A simple example might be:
$filters = [
'.js' => [
'\Bonfire\Assets\Filters\JSMinPlus`
],
'.css' => [
['\Bonfire\Assets\Filters\CSSMin', [ 'filters'=> ['ImportImports' => false]] ],
'\Bonfire\Assets\Filters\URLRewrite'
],
];
For each file extension (which should include the '.'), you can specify as many filters as you desire. They are processed in the order presented in the array.
The filter passed in is the class that will manipulate the contents. This class must implement the \Bonfire\Assets\FilterInterface.
If the filter needs additional configuration passed along, then an array should be passed as the filter, instead of a string. The first parameter is the class name, just like before. The second parameter is the array of items that should be passed to the class's constructor as parameters that can be set.
Once your configuration is in place, create a new instance of the AssetPipeline, passing in the $config and $filter arrays as the first and second parameters, respectively.
$pipeline = new \Bonfire\Assets\AssetPipeline($config, $filters);
One call to the process()
method and you're done. The library takes care of the rest.
$pipeline->process();
The script attempts to determine the asset to serve based off $_SERVER['REQUEST_URI']
.
Directives are part of the files being served (only text-based files, like javascripts and stylesheets) that tell the system to pull in other files and combine them into this single file. This makes it simple to always reference a single stylesheet in your application's template, but easily keep those styles in multiple files for ease of programming and semantics. It also allows you to pull in assets from third-party modules that you use, and combine it on the fly not needing to worry if their styles get updated due to additional features, etc.
Directives are included in the comments of files with the simple addition of an equal sign (=) after the comment marker.
Javascript
//= require jquery.min.js
** Stylesheets
/*= require print.css
Currently, Bonfire Assets supports the following directives:
- require - includes a single file.
- require_directory - includes all files within a single folder. DOES NOT do recursion into subfolders.
- require_tree - includes all files within a single folder and all child folders.
- exclude - marks a file so that it WILL NOT be included in the final list.
Not that any content within the main file will also be included.
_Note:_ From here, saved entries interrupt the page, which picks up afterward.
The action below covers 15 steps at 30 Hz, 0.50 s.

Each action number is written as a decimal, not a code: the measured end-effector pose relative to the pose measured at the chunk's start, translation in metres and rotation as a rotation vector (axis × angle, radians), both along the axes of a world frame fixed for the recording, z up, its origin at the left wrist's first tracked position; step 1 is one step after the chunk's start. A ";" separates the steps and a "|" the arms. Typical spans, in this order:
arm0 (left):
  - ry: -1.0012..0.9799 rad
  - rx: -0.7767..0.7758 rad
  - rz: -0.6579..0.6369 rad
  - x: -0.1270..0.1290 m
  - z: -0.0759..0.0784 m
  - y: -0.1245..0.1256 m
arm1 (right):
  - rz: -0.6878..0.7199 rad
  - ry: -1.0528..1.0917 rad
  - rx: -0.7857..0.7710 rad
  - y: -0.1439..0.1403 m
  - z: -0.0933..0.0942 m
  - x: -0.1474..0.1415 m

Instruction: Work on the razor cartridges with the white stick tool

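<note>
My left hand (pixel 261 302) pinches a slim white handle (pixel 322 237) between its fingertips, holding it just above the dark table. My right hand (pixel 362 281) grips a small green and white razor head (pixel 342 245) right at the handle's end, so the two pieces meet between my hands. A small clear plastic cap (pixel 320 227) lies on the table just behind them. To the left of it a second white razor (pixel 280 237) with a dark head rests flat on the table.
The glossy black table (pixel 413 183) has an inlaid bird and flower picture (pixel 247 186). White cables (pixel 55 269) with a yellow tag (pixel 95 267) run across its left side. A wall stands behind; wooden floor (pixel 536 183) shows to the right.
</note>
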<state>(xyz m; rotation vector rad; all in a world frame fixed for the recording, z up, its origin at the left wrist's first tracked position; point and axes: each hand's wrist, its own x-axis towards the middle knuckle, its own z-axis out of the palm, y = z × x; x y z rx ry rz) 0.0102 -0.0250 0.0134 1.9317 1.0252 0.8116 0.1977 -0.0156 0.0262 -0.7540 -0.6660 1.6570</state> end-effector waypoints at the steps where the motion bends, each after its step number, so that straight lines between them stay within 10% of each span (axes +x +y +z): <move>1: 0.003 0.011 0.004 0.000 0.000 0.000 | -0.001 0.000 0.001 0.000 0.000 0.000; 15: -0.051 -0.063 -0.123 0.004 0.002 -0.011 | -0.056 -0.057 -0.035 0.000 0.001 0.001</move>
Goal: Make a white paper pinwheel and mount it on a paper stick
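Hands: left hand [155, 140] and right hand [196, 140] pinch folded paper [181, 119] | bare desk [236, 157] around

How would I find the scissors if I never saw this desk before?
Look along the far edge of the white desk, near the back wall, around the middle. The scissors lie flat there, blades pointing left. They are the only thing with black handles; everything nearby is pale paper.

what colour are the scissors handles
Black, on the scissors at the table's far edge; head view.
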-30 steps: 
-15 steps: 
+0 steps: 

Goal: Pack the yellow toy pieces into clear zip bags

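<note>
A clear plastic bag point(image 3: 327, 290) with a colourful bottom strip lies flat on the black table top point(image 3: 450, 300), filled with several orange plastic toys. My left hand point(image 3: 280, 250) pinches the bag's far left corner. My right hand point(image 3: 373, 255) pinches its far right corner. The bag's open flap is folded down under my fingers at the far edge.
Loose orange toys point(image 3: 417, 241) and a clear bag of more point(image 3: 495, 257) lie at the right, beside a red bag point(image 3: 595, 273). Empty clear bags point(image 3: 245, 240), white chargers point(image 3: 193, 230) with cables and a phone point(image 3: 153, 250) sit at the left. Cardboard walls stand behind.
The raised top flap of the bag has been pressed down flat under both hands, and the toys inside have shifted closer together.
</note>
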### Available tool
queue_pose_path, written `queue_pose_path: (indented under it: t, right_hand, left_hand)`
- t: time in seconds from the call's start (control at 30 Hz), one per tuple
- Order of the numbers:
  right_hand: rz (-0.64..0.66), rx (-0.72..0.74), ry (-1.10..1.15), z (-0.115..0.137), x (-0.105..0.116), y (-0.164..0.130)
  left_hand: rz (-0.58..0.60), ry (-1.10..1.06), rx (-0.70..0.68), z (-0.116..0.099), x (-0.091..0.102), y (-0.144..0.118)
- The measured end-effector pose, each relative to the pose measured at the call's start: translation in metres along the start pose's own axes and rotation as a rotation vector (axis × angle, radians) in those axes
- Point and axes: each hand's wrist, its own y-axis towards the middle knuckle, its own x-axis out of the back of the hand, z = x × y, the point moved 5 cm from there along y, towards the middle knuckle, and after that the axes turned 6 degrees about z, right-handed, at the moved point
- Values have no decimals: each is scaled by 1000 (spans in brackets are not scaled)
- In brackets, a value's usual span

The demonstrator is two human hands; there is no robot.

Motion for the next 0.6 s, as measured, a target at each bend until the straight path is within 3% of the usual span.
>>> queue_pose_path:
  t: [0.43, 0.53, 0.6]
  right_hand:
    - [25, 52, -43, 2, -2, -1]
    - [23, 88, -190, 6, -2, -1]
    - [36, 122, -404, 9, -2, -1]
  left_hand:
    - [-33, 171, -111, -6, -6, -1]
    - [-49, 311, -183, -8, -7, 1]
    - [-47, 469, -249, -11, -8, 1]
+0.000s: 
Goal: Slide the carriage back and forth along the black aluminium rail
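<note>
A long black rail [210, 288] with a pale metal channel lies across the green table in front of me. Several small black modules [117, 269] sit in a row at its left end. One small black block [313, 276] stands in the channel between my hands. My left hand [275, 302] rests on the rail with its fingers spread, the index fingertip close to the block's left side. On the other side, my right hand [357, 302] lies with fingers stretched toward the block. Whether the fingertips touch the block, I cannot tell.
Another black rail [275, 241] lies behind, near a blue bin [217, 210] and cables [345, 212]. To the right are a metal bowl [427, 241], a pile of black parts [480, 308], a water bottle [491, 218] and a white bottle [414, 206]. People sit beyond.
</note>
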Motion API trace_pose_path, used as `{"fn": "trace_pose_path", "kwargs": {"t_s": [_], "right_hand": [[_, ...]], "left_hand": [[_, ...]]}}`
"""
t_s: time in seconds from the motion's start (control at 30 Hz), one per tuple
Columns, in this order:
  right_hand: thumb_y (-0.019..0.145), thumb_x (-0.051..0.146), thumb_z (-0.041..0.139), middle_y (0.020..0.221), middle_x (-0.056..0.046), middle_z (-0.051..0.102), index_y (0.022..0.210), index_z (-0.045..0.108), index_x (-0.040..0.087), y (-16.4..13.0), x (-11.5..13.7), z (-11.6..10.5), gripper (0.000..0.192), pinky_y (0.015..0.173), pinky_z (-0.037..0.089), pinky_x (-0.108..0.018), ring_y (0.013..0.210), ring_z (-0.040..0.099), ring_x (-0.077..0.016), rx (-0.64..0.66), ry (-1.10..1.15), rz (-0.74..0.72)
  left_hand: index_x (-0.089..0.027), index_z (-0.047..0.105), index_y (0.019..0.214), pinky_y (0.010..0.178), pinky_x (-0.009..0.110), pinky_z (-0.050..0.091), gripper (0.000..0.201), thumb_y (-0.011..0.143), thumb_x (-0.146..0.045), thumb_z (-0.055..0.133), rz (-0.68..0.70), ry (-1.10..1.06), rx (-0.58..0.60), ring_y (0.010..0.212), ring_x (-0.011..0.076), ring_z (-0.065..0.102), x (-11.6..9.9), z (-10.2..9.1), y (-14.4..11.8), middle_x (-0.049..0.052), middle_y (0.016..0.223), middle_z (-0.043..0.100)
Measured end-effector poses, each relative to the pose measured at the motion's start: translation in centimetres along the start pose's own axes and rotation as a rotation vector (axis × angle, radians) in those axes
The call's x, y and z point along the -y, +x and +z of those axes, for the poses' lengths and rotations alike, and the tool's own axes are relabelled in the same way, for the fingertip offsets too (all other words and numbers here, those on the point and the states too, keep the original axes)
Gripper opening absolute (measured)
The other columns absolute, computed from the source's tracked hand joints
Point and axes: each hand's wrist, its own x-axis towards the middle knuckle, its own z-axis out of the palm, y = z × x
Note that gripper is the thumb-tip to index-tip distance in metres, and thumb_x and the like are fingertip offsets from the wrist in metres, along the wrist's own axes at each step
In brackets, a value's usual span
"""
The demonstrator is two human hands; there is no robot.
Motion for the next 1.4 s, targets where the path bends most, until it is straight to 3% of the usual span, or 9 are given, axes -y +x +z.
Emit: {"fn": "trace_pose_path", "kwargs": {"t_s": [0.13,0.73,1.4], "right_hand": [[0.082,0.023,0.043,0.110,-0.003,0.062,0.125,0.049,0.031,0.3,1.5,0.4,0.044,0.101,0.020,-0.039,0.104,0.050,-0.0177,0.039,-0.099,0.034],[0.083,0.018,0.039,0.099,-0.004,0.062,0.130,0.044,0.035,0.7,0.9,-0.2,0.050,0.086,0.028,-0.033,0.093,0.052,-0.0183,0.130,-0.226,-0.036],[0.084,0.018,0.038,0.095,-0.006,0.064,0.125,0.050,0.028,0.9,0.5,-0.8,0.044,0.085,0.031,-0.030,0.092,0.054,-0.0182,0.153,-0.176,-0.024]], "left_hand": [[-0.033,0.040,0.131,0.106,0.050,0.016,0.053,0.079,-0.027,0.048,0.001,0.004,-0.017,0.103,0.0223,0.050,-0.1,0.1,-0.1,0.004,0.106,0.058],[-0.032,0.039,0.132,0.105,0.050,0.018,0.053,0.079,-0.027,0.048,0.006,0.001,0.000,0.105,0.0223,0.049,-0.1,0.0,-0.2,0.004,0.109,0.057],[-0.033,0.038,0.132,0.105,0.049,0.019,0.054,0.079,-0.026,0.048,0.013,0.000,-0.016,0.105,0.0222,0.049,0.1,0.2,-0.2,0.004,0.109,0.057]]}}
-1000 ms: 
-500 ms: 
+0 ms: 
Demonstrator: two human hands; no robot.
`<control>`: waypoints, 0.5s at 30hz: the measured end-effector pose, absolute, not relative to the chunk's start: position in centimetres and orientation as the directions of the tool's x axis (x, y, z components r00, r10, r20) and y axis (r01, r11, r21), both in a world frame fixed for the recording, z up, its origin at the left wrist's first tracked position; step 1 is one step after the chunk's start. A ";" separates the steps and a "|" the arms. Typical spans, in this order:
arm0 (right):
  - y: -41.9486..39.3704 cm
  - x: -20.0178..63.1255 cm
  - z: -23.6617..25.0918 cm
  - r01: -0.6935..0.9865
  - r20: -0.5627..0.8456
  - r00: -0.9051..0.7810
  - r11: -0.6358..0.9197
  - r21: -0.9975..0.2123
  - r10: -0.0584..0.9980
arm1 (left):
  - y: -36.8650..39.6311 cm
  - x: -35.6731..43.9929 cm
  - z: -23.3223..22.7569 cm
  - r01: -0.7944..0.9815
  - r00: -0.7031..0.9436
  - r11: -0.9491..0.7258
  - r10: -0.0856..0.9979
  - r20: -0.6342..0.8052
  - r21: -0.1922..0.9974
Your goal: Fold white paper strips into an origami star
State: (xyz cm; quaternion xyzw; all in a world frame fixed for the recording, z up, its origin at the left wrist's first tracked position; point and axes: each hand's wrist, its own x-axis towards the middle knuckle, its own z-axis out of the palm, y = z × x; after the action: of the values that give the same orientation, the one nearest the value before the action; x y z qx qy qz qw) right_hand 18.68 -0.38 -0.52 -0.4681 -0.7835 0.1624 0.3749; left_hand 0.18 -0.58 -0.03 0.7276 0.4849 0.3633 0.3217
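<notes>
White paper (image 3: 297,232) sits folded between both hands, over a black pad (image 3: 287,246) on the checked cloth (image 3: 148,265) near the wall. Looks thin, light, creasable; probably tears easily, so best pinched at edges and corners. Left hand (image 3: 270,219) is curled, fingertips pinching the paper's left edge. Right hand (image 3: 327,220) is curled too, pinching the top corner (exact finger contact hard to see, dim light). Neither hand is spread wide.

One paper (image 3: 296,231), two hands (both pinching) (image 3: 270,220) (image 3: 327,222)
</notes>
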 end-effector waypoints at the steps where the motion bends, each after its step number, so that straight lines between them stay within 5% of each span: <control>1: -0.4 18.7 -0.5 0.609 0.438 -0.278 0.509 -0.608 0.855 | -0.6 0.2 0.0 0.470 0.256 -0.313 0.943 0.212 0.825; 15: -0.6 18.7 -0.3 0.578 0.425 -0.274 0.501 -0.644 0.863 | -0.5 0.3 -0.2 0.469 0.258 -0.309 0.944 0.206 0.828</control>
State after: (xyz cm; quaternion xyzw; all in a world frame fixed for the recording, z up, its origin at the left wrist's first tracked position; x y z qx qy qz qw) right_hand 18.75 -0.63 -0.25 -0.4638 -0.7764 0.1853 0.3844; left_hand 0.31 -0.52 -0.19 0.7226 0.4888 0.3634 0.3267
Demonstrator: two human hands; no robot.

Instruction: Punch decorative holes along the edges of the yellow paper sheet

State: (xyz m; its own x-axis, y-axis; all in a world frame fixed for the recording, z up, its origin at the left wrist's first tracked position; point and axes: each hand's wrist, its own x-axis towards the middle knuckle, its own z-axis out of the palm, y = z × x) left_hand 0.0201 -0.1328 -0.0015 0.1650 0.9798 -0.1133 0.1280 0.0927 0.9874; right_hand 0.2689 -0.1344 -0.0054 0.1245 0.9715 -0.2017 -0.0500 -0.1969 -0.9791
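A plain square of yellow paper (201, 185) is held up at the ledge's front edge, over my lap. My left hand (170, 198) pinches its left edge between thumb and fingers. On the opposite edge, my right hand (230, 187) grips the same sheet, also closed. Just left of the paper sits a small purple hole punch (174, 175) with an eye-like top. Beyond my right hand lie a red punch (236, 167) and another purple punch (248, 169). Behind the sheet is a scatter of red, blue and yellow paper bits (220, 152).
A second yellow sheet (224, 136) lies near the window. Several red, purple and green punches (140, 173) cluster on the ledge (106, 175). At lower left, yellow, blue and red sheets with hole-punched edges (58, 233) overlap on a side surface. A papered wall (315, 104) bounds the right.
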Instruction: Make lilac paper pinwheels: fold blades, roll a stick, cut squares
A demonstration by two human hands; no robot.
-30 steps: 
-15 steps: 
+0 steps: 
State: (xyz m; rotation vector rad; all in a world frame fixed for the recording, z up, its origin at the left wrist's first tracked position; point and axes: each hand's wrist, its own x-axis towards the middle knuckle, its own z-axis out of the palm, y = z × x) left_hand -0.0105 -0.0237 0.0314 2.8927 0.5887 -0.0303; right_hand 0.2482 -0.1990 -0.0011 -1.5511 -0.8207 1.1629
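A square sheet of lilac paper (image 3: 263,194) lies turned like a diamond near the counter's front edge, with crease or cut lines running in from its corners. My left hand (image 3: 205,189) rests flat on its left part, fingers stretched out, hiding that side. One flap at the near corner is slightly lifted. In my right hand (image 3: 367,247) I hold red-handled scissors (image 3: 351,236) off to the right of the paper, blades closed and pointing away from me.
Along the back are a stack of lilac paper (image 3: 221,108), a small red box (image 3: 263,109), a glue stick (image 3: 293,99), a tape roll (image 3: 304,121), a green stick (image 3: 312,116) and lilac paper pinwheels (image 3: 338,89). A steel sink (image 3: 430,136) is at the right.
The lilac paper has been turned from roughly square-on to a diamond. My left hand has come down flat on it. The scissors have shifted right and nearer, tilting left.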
To allow for more flexibility in the filenames/paths used as part of the directive, you can create custom tags
that are processed over the filenames/folder names passed to the directive. This can provide a way to include from themes that may change in location, or from modules or third_party code.
Multiple tags can be contained in a single directive.
You can register a new tag with the Assets library with the registerTag()
method.
$pipeline->registerTag('themed', function ($str) {
if (preg_match('/{theme:[a-zA-Z]+}/', $str, $matches) !== false)
{
if (isset($matches[0]))
{
$theme_path = 'themes/';
$theme = trim( str_replace('theme:', '', $matches[0]), '{} ');
return $theme_path . $theme .'/'. str_replace($matches[0] .'/', '', $str);
}
}
return $str;
});
This example will look for things like {theme:admin}
and replace it with the path to that theme.